We can now use completeness to reach the nice result
\beqr
F_{\mu \nu}^{ab}  &=& {1 \over 4p^2} \langle a|[  \partial_{\mu} H,
\partial_{\nu} H ] |b\rangle\\
&=& {1 \over 2p^2} \langle a|\gamma_{\mu}  \gamma_{\nu}|b\rangle\\
&\equiv & {1 \over 2p^2} \langle a|\gamma_{\mu \nu}  |b\rangle \label{eff}
 \eeqr
where it is understood $\mu \ne \nu$ and where
\beq
\gamma_{\mu \nu} = \bma \sigma_{\mu} \sigma_{\nu}^{\dag} & 0 \\ 0 &
\sigma_{\mu}^{\dag} \sigma_{\nu} \ema
\eeq
 If $\mu $ and $\nu$ are spatial indices, $\gamma_{\mu \nu}$ is
self-dual (same in the upper and lower blocks which are eigenspaces
of $\gamma_5$ with eigenvalue $\pm1$), and anti-self-dual (of
opposite sign in the two blocks) if one of the indices is $0$.

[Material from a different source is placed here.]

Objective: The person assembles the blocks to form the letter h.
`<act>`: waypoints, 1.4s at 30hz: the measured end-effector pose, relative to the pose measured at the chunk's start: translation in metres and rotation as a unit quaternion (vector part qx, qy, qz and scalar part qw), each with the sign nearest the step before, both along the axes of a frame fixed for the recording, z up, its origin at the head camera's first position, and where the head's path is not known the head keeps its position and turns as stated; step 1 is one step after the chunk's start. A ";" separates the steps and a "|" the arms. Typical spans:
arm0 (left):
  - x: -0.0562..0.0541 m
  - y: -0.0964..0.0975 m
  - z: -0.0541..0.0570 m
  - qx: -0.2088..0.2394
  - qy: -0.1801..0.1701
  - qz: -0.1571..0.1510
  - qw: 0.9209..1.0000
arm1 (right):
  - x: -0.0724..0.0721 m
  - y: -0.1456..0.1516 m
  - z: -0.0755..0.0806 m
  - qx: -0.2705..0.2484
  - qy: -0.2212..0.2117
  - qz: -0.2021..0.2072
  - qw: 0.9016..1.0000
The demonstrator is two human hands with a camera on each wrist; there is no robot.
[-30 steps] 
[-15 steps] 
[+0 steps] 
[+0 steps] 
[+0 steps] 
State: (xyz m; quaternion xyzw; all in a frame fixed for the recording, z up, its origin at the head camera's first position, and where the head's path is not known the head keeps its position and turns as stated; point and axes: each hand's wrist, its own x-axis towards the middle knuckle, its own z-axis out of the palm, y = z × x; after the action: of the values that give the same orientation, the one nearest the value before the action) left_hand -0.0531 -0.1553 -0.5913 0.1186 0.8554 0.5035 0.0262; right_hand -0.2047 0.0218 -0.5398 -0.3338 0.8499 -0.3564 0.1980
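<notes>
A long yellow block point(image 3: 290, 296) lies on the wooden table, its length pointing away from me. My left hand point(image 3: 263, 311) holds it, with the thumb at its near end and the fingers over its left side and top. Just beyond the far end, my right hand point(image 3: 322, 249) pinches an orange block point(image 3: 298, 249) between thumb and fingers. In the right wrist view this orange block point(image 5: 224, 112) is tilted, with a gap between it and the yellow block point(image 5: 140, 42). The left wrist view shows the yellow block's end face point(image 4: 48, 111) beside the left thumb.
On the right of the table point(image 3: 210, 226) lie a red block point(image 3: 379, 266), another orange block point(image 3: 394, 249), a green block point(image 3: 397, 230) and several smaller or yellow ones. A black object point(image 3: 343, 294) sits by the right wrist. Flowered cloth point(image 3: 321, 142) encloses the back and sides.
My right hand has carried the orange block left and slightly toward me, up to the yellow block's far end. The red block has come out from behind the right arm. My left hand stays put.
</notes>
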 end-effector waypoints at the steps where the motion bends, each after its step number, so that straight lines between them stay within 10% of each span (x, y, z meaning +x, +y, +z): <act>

Note however that the $F_{\mu \nu}$ for our problem is not self-dual
or anti-self-dual since it is given by the projection of $\gamma_{\mu
\nu}$ into the positive energy subspace.  Indeed
since $\gamma_5$ anticommutes with $H$, its eigenvectors cannot be
also eigenvectors of $H$.

Using the explicit formulae for the eigenvectors, given by
eqs,(\ref{fif}-\ref{six}) we find that
\beq
F_{\mu \nu} =  {1 \over 4p^2}\left[ \sigma_{\mu} \sigma_{\nu}^{\dag}
+ U^{\dag} \sigma_{\mu}^{\dag} \sigma_{\nu}U \right] .
\eeq


In the problem of Thomas precession, the particle goes around in a
tiny loop (in the nonrelativistic limit) in some plane, say the the
$x-y$ plane, {\em  at fixed $m$}. The relevant field is the
``magnetic field '' along the $z$-axis, given in this limit by
\beq
F_{xy} = B_z = { i \sigma_z \over 2m^2} + {\cal O} ({\bf p})
\eeq
in agreement with Reference 6. (In that paper the vector potential
was given in a different gauge due to a different choice of
eigenvectors.)

But now that we had the field in all of parameter space (and not just
the nonrelativistic region) and we decided to explore some of its
properties. We found that
\beqr
p_{\mu} F_{\mu \nu} &=& 0 = p_{\mu} A_{\mu} \\
 D_{\mu} F_{\mu \nu} & = & \partial_{\mu} F_{\mu \nu} + [A_{\mu} ,
F_{\mu \nu} ] \equiv DF = 0\\
Tr (F\tilde{F} ) &=& -8\pi^2 \delta^{(4)}(p).
\eeqr


The first equations has a counterpart in  Berry's abelian
monopole: there  the magnetic field is radial,  ${\bf R} \times
{\bf B} = 0$, which can be written as $R_i F_{ij}=0$. It is possible
to choose the vector potential  so that it too has  no radial
component. Likewise in our problem, only the circulation in tangent planes is
nonzero.


The second equation tells us that  $F$ solves the Euclidean
Yang-Mills equations. It is however not self-dual or anti-self-dual,
nor is it required to be, since the corresponding action (the
integral of $Tr F^2$) is logarithmically divergent.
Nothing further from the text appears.